And yet there’s something more afoot in this work. Moses is delivering his pièce de résistance and knows that he won’t be entering the Holy Land, and yet his posture suggests a dance, not unlike McBee’s works on “David Dancing.” If one of the important traits of a strong leader is projecting optimism even in the face of desperation, McBee’s Moses performs splendidly, and McBee’s treatment of Moses as both the focus of the composition as well as one element in a larger symphony anchors the narrative in a particular place – one might say, adapting “The Maltese Falcon,” that Moses looms on the edge, but ultimately is barred from what dreams are made of – in a way that text cannot accomplish alone.

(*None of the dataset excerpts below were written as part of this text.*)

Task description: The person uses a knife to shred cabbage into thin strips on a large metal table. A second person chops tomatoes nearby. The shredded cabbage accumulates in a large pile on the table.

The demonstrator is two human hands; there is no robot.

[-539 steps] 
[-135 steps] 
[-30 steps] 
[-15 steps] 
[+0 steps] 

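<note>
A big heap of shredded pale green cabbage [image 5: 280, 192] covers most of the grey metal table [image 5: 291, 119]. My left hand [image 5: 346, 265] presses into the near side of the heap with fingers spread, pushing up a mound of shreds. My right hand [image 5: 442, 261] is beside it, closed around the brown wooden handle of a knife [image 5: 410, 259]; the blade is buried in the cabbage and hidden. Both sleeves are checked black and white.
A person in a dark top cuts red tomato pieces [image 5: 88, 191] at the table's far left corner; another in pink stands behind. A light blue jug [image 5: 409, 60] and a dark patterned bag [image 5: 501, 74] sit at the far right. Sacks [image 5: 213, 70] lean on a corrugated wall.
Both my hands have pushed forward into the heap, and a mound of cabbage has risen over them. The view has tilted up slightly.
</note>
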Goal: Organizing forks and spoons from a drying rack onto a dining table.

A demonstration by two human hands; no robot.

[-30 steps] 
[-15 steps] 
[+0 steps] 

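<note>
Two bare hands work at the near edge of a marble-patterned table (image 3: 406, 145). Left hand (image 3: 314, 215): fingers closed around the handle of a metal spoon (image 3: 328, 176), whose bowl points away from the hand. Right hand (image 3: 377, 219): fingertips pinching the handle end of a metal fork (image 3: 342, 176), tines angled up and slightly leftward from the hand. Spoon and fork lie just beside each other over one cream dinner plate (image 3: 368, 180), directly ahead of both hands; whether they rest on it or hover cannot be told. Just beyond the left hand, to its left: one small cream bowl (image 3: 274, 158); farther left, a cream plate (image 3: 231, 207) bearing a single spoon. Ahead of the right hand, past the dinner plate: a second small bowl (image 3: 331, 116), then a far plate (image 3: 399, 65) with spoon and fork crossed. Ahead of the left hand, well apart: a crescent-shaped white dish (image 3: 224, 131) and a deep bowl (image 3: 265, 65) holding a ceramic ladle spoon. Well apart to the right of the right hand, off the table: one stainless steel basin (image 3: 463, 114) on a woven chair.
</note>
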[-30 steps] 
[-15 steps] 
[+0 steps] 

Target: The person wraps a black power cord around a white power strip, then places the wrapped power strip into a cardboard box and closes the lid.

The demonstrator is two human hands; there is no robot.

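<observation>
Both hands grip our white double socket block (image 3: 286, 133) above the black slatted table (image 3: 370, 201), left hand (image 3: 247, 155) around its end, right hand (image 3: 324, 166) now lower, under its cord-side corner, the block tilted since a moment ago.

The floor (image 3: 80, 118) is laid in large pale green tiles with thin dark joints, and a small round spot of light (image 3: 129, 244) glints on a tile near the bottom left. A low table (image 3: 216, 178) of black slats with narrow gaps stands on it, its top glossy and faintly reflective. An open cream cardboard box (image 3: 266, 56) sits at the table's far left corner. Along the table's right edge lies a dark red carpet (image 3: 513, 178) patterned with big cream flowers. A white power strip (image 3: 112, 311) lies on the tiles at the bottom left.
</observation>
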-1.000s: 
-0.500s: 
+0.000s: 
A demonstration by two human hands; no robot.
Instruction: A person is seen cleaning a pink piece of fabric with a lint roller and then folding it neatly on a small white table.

McBee’s Mountain Torah reminds me, in its structure, of a Max Liebermann painting. A figure in white (Moses wearing a kittel?) ascends a golden mountain in the top left corner, as a cacophony of figures, which range from men wearing prayer shawls to angels, fill the bottom and right side of the canvas. Moses, if indeed he is receiving the Tablets of the Law at Sinai, enjoys silent commune with God, and it’s no wonder that the chaos surrounding the other figures helps breed a Golden Calf. Moses hands hang at his sides; his peers’ gesticulate wildly as Hebrew letters soar above them.
The trick, of course, is for Moses to bring those tablets, which he studied so perfectly with God, down into the chaos and to allow them to illuminate the world beneath the mountain – perhaps like the word of God emerging from the chasm between the light and shadow in Fedida’s Genesis works.